診療施設は3ヶ所あり、外来診療を女子医大病院に隣接した膠原病リウマチ痛風センター本部(新宿区河田町)と都庁に隣接した膠原病リウマチ痛風センター分室(新宿区西新宿)で行っています。月間外来患者数が10000名を超す日本最大のリウマチセンターです。寛解導入を目指した関節リウマチ患者の外来治療が 整形外科系の医師と内科系の医師の区別なく行われており、両者で寛解導入率に差はありません。整形外科系の医師と内科系の医師の連携がよくとれており、最先端の内科的診療を学ぶ機会も豊富です。

病棟・手術部門は東京女子医大病院リウマチ科(新宿区河田町)が担っており、年間数百例の関節外科手術を行っています。 特筆すべき点はそのほとんどが関節リウマチ患者であることで、 関節リウマチに対する手術件数では他を大きく引き離す全国1位にランクされています(日本経済新聞社調べ)。 感染ハイリスク症例に対する手術実績が豊富な施設でありながら、リウマチ患者に対する人工膝関節手術・人工股関節手術後の急性期の深部感染率は非常に低く、2007年から2014年の8年間659例で術後急性期深部感染に伴う人工関節抜去例が1例も発生しておりません。2008年後半からは特に手の外科手術に力を入れており、人工肘関節置換術、人工肩関節置換術、人工指節関節置換術などに積極的に取り組んでいます。 またリウマチ患者に対する足趾手術の件数も多く、特に最近の関節リウマチ治療の成績向上に合わせ、関節修復まで考慮した手術方法を採用しています。  手術手技の習得・熟達には多くの機会・症例に恵まれ、良質な手術を経験することが必要ですが、当医局はこういった経験を提供できる施設の一つであると自負しております。
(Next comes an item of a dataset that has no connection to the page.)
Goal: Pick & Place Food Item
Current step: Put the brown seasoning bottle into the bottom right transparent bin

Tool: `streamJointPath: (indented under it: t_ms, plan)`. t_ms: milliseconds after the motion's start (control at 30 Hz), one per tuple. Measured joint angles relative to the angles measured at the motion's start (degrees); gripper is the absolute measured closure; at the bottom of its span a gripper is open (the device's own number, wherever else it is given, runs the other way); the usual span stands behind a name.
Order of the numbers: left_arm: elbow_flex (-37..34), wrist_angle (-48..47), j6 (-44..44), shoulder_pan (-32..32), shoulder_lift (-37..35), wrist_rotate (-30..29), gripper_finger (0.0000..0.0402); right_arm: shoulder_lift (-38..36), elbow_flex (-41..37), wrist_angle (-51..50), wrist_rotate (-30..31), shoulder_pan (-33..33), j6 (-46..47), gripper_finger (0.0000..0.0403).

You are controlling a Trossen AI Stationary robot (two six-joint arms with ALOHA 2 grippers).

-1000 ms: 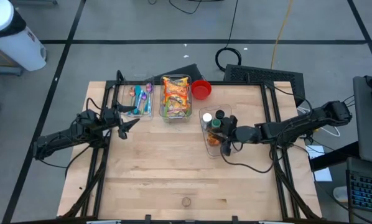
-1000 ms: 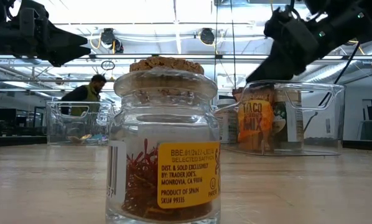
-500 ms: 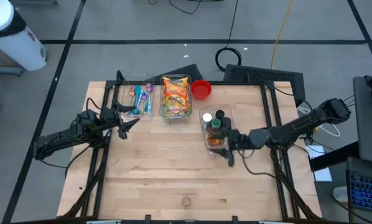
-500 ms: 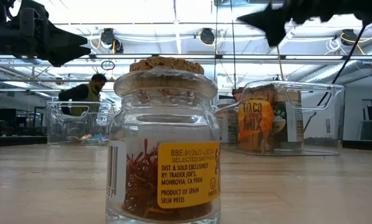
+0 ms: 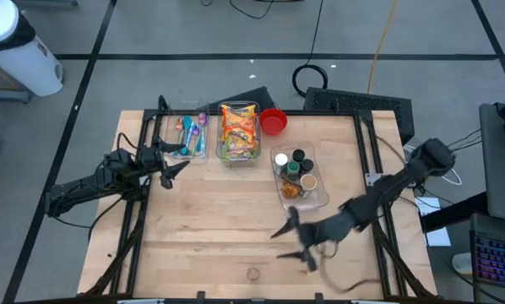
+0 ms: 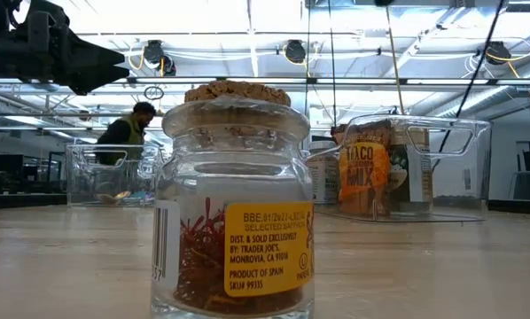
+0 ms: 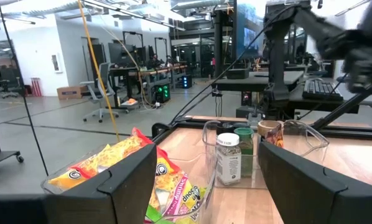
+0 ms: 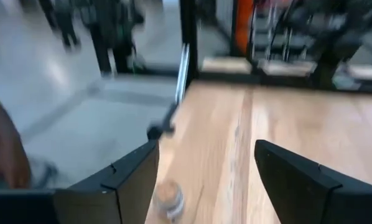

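A small glass saffron jar with a cork lid stands on its base near the table's front edge; it also shows in the right wrist view as the jar. My right gripper hangs open above the table, right of and beyond the jar, touching nothing; its fingers stand wide apart in its own view. My left gripper waits open at the table's left, by the utensil bin, also in the low view and its wrist view.
Three clear bins stand along the far side: one with utensils, one with snack bags, one with spice jars. A red bowl sits behind them. Bare wood lies around the saffron jar.
My right gripper has swung from over the spice-jar bin toward the table's near edge, rising out of the low view, and its fingers have spread wider. The saffron jar and the bins have stayed in place.
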Motion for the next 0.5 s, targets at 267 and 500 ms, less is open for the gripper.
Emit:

東京女子医科大学附属膠原病リウマチ痛風センターは日本リウマチ学会認定教育施設であり、東京女子医科大学病院は日本整形外科学会認定研修施設・日本リウマチ学会認定教育施設です。また、東京女子医科大学病院リウマチ科は国内では数少ない日本手外科学会認定研修施設でもあります。これら学会認定専門医が当センターには多数在籍し、臨床の場における指導が充実しています。

また膠原病リウマチ痛風センターは世界最先端の研究活動を行っている施設でもあります。世界最大級の患者数を誇る施設であるため、臨床データを用いた研究が比較的容易であり、また2000年に開始された関節リウマチ患者に対する前向き観察研究であるIORRAコホートにより研究活動が強力にサポートされています。世界最大級の患者数を誇る施設にはその事実に対する責任があるということを自覚し、整形外科学・リウマチ学の発展に向けて日々研究を進めています。

医師個人における研究活動の意義を問われることもありますが、研究活動によって論理的思考が養われ、直接的に臨床の現場にその経験を生かすことができます。研究の本質を捉える力もつき、論文・学会報告を鵜呑みにせずに最新の医療情報に精通する基盤が形成されます。研究活動を行うことで目の前の患者さんだけでなく、世界中の患者さんの幸福に繋がる成果をあげることも不可能ではありません。それはきっと素晴らしい経験になるはずです。

是非我々とともに整形外科学・リウマチ学の発展に力を尽くしてください。他では得がたい生きがい、働きがいを得ることが出来ると思います。東京女子医大膠原病リウマチ痛風センター整形外科は高い志を持ち、大きなステップアップを望む先生方の期待に応えることが出来る医局です。